◆ **DATA BELOW**:
Content starts

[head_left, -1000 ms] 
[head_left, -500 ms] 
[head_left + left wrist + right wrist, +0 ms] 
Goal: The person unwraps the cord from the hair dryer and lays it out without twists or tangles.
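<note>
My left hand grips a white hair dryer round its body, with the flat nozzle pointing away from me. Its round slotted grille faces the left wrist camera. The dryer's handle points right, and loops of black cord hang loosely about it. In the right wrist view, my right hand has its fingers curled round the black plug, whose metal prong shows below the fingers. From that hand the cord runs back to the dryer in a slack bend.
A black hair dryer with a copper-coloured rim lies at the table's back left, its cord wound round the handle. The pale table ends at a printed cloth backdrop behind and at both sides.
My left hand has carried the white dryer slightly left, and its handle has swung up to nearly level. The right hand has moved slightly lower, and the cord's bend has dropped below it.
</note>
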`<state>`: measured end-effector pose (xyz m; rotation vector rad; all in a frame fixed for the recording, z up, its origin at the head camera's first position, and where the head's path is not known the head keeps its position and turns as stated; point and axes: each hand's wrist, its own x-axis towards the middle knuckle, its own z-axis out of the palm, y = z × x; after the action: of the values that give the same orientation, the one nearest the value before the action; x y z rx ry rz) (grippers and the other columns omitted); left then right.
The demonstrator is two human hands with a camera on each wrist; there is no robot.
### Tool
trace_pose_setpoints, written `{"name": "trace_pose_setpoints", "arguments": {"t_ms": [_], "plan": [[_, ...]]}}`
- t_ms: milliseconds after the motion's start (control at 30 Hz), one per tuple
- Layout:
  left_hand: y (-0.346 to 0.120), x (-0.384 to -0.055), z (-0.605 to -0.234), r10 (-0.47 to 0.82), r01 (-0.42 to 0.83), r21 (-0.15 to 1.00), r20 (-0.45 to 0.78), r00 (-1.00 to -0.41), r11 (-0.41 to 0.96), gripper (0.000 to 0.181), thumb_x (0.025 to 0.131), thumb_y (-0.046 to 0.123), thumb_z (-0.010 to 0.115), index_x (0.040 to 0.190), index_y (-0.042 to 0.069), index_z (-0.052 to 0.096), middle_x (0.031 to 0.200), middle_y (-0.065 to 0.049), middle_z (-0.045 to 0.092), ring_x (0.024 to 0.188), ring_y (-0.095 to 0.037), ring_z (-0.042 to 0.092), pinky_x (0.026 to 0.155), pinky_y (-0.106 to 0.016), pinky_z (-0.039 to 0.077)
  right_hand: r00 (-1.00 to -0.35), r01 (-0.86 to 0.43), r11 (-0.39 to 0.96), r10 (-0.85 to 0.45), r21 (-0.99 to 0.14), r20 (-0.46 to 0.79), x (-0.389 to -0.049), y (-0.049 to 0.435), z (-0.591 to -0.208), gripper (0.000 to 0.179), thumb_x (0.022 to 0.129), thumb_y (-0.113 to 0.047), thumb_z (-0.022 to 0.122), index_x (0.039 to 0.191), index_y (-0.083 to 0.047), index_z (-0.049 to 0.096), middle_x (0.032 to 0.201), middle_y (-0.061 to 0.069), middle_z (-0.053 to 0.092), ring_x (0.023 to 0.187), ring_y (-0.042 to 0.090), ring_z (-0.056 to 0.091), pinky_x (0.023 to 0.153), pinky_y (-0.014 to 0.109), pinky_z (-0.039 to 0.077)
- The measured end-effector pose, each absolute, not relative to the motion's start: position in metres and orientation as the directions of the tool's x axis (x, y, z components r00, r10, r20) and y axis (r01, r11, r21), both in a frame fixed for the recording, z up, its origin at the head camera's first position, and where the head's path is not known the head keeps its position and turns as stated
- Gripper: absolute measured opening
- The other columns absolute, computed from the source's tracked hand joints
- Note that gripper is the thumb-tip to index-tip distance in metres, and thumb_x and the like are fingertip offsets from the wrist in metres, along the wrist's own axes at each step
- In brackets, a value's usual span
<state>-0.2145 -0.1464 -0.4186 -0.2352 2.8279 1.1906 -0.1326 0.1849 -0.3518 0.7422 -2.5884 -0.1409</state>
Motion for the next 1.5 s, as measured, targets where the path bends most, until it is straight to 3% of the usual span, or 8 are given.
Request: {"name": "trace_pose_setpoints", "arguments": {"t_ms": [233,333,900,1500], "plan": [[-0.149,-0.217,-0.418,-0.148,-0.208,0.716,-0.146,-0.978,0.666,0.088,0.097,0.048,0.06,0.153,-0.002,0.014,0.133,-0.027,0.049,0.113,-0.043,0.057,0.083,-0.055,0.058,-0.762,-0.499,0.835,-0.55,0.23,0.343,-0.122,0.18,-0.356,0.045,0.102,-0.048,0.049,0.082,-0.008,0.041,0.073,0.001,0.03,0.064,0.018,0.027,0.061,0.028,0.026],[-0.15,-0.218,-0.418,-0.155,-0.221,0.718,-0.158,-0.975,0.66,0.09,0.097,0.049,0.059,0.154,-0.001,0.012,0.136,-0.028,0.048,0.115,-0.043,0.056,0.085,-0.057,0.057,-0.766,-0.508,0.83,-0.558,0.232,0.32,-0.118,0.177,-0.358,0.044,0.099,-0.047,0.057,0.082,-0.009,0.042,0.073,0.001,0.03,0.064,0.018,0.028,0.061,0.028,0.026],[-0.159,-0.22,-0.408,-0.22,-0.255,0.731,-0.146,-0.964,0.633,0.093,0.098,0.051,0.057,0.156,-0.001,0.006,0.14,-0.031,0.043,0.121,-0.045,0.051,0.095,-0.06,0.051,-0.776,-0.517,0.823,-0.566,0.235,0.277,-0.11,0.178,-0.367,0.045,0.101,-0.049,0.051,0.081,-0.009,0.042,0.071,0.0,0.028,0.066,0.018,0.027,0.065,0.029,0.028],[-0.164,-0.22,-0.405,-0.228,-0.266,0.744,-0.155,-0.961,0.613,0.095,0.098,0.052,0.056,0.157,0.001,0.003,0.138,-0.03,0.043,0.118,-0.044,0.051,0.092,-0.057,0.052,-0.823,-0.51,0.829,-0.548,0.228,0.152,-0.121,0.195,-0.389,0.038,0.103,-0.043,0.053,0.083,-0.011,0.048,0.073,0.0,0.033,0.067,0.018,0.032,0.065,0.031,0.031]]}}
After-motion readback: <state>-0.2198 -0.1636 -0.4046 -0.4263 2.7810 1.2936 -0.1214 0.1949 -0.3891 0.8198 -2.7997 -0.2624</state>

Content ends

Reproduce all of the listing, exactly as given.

◆ **PROBLEM SOLUTION**:
[head_left, -1000 ms] 
[head_left, -500 ms] 
[head_left + left wrist + right wrist, +0 ms] 
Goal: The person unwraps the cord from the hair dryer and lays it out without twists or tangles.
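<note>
My left hand grips a white hair dryer round its body, with the flat nozzle pointing away from me. Its round slotted grille faces the left wrist camera. The dryer's handle points right, and loops of black cord hang loosely about it. In the right wrist view, my right hand has its fingers curled round the black plug, whose metal prong shows below the fingers. From that hand the cord runs back to the dryer in a slack bend.
A black hair dryer with a copper-coloured rim lies at the table's back left, its cord wound round the handle. The pale table ends at a printed cloth backdrop behind and at both sides.
My left hand has carried the white dryer slightly left, and its handle has swung up to nearly level. The right hand has moved slightly lower, and the cord's bend has dropped below it.
</note>
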`<state>`: measured end-effector pose (xyz m; rotation vector rad; all in a frame fixed for the recording, z up, its origin at the head camera's first position, and where the head's path is not known the head keeps its position and turns as stated; point and axes: each hand's wrist, its own x-axis towards the middle knuckle, its own z-axis out of the palm, y = z × x; after the action: of the values that give the same orientation, the one nearest the value before the action; x y z rx ry rz) (grippers and the other columns omitted); left then right.
The demonstrator is two human hands with a camera on each wrist; there is no robot.
### Tool
trace_pose_setpoints, written `{"name": "trace_pose_setpoints", "arguments": {"t_ms": [_], "plan": [[_, ...]]}}`
- t_ms: milliseconds after the motion's start (control at 30 Hz), one per tuple
- Layout:
  left_hand: y (-0.346 to 0.120), x (-0.384 to -0.055), z (-0.605 to -0.234), r10 (-0.47 to 0.82), r01 (-0.42 to 0.83), r21 (-0.15 to 1.00), r20 (-0.45 to 0.78), r00 (-1.00 to -0.41), r11 (-0.41 to 0.96), gripper (0.000 to 0.181), thumb_x (0.025 to 0.131), thumb_y (-0.046 to 0.123), thumb_z (-0.010 to 0.115), index_x (0.040 to 0.190), index_y (-0.042 to 0.069), index_z (-0.052 to 0.096), middle_x (0.031 to 0.200), middle_y (-0.065 to 0.049), middle_z (-0.045 to 0.092), ring_x (0.024 to 0.188), ring_y (-0.095 to 0.037), ring_z (-0.042 to 0.092), pinky_x (0.026 to 0.155), pinky_y (-0.106 to 0.016), pinky_z (-0.039 to 0.077)
  right_hand: r00 (-1.00 to -0.35), r01 (-0.86 to 0.43), r11 (-0.39 to 0.96), r10 (-0.85 to 0.45), r21 (-0.99 to 0.14), r20 (-0.46 to 0.79), x (-0.389 to -0.049), y (-0.049 to 0.435), z (-0.591 to -0.208), gripper (0.000 to 0.179), thumb_x (0.022 to 0.129), thumb_y (-0.113 to 0.047), thumb_z (-0.022 to 0.122), index_x (0.039 to 0.191), index_y (-0.083 to 0.047), index_z (-0.049 to 0.096), middle_x (0.032 to 0.201), middle_y (-0.061 to 0.069), middle_z (-0.053 to 0.092), ring_x (0.023 to 0.187), ring_y (-0.042 to 0.090), ring_z (-0.056 to 0.091), pinky_x (0.023 to 0.153), pinky_y (-0.014 to 0.109), pinky_z (-0.039 to 0.077)
- The measured end-effector pose, each absolute, not relative to the motion's start: position in metres and orientation as the directions of the tool's x axis (x, y, z components r00, r10, r20) and y axis (r01, r11, r21), both in a frame fixed for the recording, z up, its origin at the head camera's first position, and where the head's path is not known the head keeps its position and turns as stated
- Gripper: absolute measured opening
- The other columns absolute, computed from the source's tracked hand joints
- Note that gripper is the thumb-tip to index-tip distance in metres, and thumb_x and the like are fingertip offsets from the wrist in metres, along the wrist's own axes at each step
- In brackets, a value's usual span
<state>-0.2145 -0.1464 -0.4186 -0.2352 2.8279 1.1906 -0.1326 0.1849 -0.3518 0.7422 -2.5884 -0.1409</state>
Motion for the next 1.5 s, as measured, targets where the path bends most, until it is straight to 3% of the usual span, or 8 are given.
Request: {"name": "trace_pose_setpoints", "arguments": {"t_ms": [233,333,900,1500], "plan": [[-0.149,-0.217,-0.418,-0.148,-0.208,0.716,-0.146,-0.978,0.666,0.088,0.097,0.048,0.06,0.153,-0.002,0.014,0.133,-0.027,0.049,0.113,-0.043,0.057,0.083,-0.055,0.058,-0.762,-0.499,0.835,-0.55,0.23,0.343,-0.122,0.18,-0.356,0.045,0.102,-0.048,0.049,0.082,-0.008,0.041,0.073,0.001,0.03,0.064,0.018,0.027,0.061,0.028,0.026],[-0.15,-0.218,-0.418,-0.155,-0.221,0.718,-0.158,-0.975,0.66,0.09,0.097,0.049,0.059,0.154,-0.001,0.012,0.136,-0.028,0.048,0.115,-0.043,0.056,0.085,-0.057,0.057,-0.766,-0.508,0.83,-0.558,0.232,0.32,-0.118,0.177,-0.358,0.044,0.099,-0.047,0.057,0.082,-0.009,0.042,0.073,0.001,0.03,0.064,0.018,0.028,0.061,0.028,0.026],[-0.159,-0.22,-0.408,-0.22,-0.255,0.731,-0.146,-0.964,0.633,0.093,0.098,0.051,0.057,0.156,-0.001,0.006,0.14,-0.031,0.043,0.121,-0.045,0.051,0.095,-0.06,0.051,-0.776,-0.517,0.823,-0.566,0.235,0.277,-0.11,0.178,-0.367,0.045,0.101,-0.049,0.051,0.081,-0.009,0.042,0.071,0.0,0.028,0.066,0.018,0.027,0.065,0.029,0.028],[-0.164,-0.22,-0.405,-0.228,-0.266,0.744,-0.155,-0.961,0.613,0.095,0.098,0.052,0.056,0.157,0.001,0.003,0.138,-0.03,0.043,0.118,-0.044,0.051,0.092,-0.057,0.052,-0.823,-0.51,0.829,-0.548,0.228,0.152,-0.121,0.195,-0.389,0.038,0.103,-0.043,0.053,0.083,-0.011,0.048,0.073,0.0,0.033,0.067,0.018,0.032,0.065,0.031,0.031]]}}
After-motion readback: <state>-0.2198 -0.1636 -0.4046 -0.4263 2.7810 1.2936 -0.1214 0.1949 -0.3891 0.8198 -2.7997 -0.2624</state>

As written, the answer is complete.